Tenho irmãos e irmãs-zumbis que parecem feitos de borracha. Eles não conseguem
parar em pé, e babam por cima da roupa quando estão comendo. Eles gritam.
Eles
são amarrados com faixas nas camas.
Mas,
depois que jantamos ontem e fomos dormir, e a maioria de nós tomou seus remedinhos,
a coisa se acalmou. Antes disso, houve brincadeiras, houve teatro, houve
piadas, houve música. Houve alegria.
Depois
houve solidão.
Consegui
ir até a escada que vai da Casa até o pátio – senti saudades do chafariz que
Cheshire tanto gosta, e que está em uma parte mais distante do asilo – e olhei
para o céu. O frio está voltando aos poucos. Muros, piscina, grades outras. Flores.
Jardim.
O
caso é que enquanto as Meninas Que Vivem Naquela Parte Do Tempo Que Não Se
Encaixa Neste Tempo adormeceram, não consegui dormir.
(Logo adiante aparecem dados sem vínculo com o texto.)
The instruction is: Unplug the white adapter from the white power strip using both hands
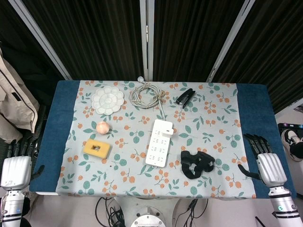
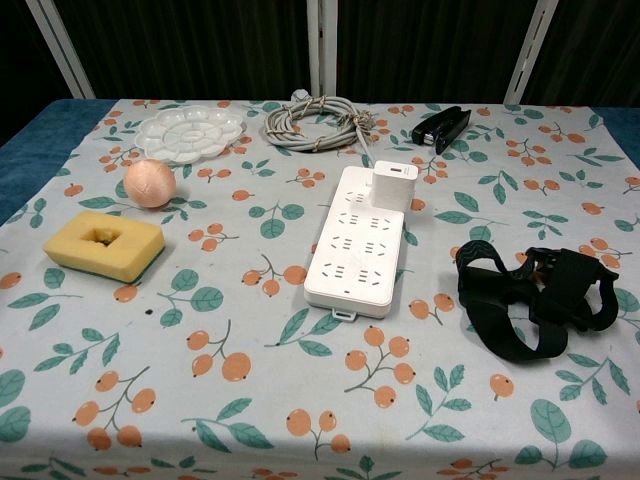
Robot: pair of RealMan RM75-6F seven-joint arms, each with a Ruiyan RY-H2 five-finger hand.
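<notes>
The white power strip [image 1: 159, 143] [image 2: 359, 239] lies lengthwise in the middle of the floral cloth. A white adapter [image 2: 392, 186] [image 1: 163, 126] stands plugged into its far end. The strip's grey cord [image 1: 146, 96] [image 2: 314, 124] is coiled behind it. My left hand [image 1: 17, 164] rests beyond the table's left edge with its fingers apart and nothing in it. My right hand [image 1: 266, 161] sits at the table's right edge, fingers spread and empty. Both hands are far from the strip, and the chest view shows neither of them.
A yellow sponge [image 2: 103, 244] and a pink ball [image 2: 150, 183] lie left of the strip. A white palette dish [image 2: 190, 134] sits at the back left. A black stapler [image 2: 441, 127] is at the back right. A black strap bundle [image 2: 532, 298] lies right of the strip.
</notes>
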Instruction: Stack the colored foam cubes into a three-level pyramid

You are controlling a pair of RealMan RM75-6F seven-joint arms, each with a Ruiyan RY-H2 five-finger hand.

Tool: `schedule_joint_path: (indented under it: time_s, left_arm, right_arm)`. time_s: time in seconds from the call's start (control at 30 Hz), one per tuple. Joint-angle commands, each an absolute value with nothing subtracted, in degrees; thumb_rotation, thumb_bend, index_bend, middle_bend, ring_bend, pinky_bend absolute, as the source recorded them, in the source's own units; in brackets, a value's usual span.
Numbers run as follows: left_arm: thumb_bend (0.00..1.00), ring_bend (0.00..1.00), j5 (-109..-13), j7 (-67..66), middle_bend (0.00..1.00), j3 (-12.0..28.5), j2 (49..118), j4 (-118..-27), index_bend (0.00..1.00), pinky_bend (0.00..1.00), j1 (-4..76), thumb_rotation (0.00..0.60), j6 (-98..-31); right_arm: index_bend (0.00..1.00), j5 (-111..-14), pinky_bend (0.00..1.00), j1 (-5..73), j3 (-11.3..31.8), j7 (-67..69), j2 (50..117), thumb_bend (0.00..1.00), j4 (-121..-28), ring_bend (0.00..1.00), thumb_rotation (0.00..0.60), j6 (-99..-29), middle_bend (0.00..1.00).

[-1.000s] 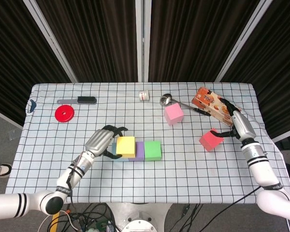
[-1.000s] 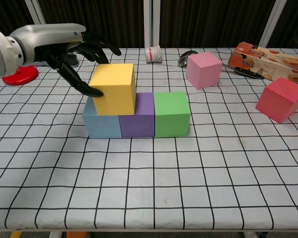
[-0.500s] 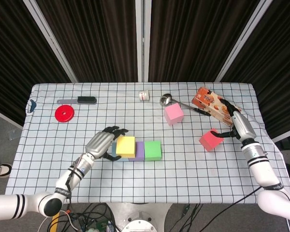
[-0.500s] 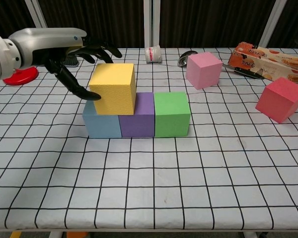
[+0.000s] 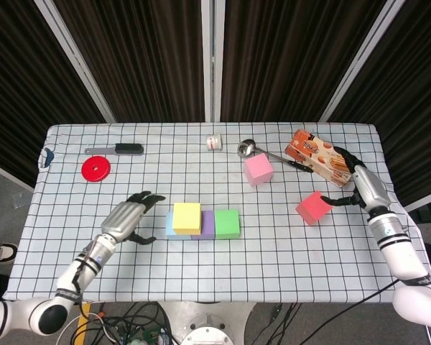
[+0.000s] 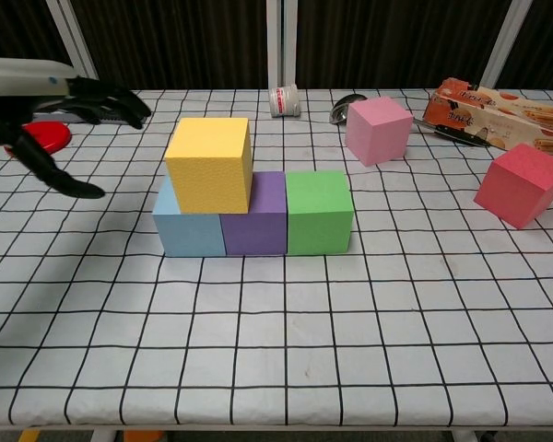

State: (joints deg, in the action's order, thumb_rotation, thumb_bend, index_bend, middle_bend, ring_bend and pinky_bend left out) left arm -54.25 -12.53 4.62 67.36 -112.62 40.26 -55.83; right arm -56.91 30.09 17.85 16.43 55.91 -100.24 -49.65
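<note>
Left hand [image 5: 126,219] open, empty; right hand [image 5: 364,185] apparently touching red cube [image 5: 314,207]. Risk: yellow cube [image 6: 209,164], overhanging blue cube [image 6: 186,227], could topple.

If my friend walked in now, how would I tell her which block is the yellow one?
Start at the table with the checked cloth and find the row of three cubes near its middle: blue, purple, green. The yellow cube sits on top, over the blue and purple ones. It is the only cube raised off the cloth.
</note>
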Motion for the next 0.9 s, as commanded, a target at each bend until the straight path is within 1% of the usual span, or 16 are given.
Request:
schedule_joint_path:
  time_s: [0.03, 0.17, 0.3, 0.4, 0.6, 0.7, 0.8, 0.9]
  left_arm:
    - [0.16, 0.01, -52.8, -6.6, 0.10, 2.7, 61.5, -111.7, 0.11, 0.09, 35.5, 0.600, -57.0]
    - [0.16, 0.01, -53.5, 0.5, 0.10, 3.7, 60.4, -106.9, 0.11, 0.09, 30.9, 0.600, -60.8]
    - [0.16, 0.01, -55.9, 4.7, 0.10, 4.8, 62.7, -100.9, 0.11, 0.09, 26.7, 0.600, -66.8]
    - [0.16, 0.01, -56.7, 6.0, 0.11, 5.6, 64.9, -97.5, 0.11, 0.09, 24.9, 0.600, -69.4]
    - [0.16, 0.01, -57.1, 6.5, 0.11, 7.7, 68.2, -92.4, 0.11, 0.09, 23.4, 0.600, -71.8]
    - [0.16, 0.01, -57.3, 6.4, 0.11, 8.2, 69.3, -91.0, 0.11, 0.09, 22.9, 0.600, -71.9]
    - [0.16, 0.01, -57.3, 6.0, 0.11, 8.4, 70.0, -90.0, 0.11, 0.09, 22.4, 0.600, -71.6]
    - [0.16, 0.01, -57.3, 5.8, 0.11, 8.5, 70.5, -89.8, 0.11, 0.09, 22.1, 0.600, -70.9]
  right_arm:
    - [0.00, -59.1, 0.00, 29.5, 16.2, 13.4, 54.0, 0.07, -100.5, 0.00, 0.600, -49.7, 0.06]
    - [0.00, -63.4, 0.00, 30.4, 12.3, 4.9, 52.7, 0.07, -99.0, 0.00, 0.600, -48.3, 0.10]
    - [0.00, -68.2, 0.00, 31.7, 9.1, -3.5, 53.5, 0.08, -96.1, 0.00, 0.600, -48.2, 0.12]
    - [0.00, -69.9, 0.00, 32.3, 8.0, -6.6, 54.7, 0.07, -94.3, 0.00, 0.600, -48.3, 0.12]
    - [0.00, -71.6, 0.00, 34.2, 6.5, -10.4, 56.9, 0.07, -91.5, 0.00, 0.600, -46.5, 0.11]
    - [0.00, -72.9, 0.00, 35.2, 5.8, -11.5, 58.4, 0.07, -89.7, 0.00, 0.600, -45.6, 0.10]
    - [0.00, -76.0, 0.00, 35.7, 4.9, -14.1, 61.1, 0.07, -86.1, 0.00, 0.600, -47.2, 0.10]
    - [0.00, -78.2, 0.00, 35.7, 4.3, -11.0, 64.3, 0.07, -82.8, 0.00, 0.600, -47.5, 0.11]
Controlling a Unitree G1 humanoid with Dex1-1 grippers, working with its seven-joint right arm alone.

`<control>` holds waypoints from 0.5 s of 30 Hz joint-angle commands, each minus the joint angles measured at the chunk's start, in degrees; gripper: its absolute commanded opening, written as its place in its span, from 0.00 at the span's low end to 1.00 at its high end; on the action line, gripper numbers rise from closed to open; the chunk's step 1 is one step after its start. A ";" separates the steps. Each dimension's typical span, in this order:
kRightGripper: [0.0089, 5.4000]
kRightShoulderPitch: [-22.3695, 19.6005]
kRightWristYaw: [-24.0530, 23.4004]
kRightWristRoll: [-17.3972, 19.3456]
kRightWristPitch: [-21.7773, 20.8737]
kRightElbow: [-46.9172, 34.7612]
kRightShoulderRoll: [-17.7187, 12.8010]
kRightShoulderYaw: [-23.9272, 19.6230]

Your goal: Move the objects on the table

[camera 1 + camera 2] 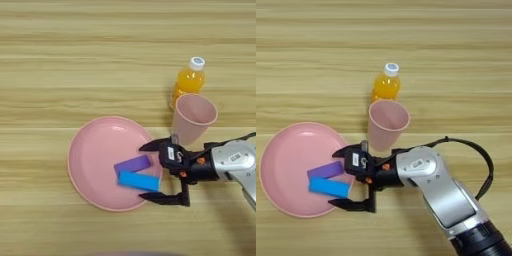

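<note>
On the left of the light tan wood-grain desk point(60, 65) lies a large, round, pale pink plate point(92, 150), and both flat blocks already rest inside it on its right half: the small purple rectangular block point(132, 164) lies slightly tilted, and the bright-blue rectangular block point(138, 181) sits just below it, the two touching or very nearly so along their long sides. At the plate's right rim is the robot's black two-fingered pincer point(150, 171), released and spread wide, one finger tip above the purple block and the other below the blue block, so that it brackets the pair without gripping either; it holds nothing. Behind it the silver forearm point(431, 182) reaches off toward the lower right. Just above the wrist, on bare desk beside the plate's right edge, a pale pink plastic cup point(193, 119) stands upright with its mouth open, and directly behind it, touching or just apart from it, stands an orange juice bottle with a white cap point(189, 80). Since the task names no goal, progress can only be judged loosely: the two blocks look placed, gathered on the plate, while the cup looks like the one object not yet dealt with, if it is meant to be moved at all.
</note>
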 commanded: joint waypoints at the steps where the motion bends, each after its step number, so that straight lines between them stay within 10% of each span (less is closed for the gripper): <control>1: 0.95 -2.85 -1.65 -0.59 -1.82 -0.70 -0.65 -0.46; 15: 0.60 -3.23 -1.83 -0.70 -1.92 -0.37 -0.29 -0.21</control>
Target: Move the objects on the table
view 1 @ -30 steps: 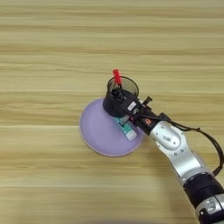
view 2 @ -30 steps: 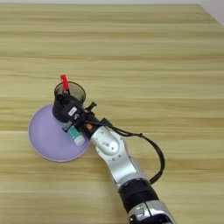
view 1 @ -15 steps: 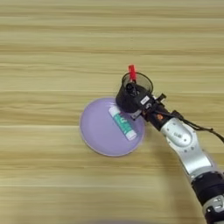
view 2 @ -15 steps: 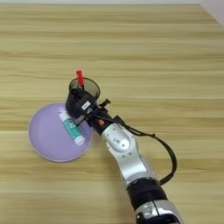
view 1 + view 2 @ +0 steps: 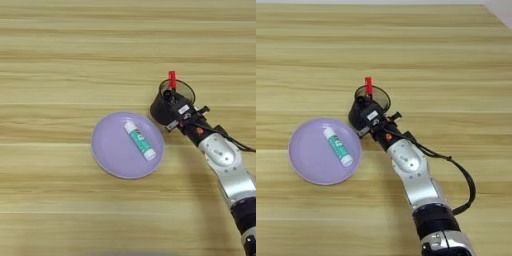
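**Mesh cup in the claw, just off the plate's rim**

The small black wire-mesh pen cup sits right of the middle of the wide light-brown wooden bench, far from every edge, just beside the upper right rim of the round lilac plate. The black two-fingered claw on the silver forearm reaches in from the bottom right corner and sits against the cup's near wall, seemingly pinching it; holding the wall, not the contents, would let cup and pens travel together. The thin red-capped marker stands in the cup, its cap poking above the far rim. A black pen cannot be told apart from the dark mesh. The green-and-white tube lies slantwise on the plate, clear of the claw, apparently left alone
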Tool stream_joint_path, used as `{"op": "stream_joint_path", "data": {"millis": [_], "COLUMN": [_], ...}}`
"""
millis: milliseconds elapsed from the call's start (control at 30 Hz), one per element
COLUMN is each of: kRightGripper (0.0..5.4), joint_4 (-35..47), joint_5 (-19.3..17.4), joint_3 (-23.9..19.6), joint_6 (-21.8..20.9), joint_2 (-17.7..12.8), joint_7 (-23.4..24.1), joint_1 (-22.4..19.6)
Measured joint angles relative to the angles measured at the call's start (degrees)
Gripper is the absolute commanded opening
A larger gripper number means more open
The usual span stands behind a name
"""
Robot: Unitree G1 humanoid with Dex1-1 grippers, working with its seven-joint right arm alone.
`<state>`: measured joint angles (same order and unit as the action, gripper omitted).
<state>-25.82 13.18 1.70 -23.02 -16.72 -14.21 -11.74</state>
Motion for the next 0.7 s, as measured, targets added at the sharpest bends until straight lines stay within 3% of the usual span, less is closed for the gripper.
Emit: {"op": "stream_joint_path", "data": {"millis": [267, 700], "kRightGripper": [1.33, 1.33], "joint_4": [-0.27, -7.85], "joint_5": [-0.04, 1.39], "joint_3": [-1.76, -1.82], "joint_6": [1.47, 2.73], "joint_2": [-1.21, -2.58], "joint_7": [1.31, 3.87], "joint_1": [1.65, 1.42]}}
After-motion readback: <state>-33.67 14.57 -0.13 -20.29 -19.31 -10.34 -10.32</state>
Os guardiões do corredor
ficaram cochichando, com uma luz distante acesa – que entrava pelas frestas, barulho
e luz.
Então
você surgiu no corredor, talvez tenha se levantado para ir no banheiro, porque
me imaginei contando a história da pequena Clara, resumindo para mim mesma –
Maria, a mãe, casada com Claudius, médico alcoólatra que voltou a beber depois
de dez anos em abstinência, que batia em Maria, abusava da filha deles, Clara,
tinha um caso com Lara, sua cunhada, e um filho não assumido com ela, Marcos.
Também era pai de Jonas, filho de Maria. Havia duas crianças legítimas, Clara e
Jonas.
E
você me perguntou no corredor:
—
E se houver uma terceira criança?
Me
arrepiei como nada havia feito até então. Não Marcos, mas uma terceira criança.
Filho
ou filha de Claudius e Maria.
Então
você sumiu no corredor e voltou a dormir.
Continuo
escutando o piano e agora não sei mais o que escrever.
E
se houver uma terceira criança?
Meu
deus, como vim parar aqui?
Aqui
na Casa também existem meninas com a fita preta. Vi os laços pendurados em seus
punhos, a assinatura das Meninas Que Se Cortam, e como há desenhos espalhados
por aqui – como atividades a serem feitas, tipo por criação ou um exercício
para a escola, e só agora percebo isso – notei que há borboletas desenhadas. As
meninas que desenham borboletas para não se cortarem ou não voarem pelos muros também
estão por aqui.
Somos
todas Marias.
Meninas
Com Fendas se entendem.
Suspiro.
Algum
dia sairei daqui?
E
ir para onde, me pergunto.
Voltar
para casa, talvez, mas o dia em que descobrir para qual casa voltar talvez seja
o dia em que me abram a porta da frente.
Uma
sentinela dos corredores bate em minha porta, diz que já é tarde.
Odeio
quando me interrompem, porque interromper a escrita é interromper a vida. E
ambas devem seguir.
Ouço
a voz de Peter Steele e agora um solo de guitarra que já nem sei mais se
existiu mesmo ou é criação minha. Sarah diria que se é criação minha, de alguma
maneira existiu. Ah, psicanalistas e suas charadas.
Estou
cansada. Mas a noite vai seguir. Um novo mês está começando. Anotei algumas
frases que são como sinais para eu tentar desenvolver algum tipo de conexão
nesta história que nem história é.
Ou
talvez, como ouvi esses dias, na psicose a história nunca termina.
Então
você se pergunta se não termino esta história porque não quero, já que – de uma
forma que ainda não consigo entender – já sei como ela termina.
Talvez
consiga. Só não consigo suportar.
Quando
conseguir isso, se chegar esse dia, então sim: poderei voltar para casa.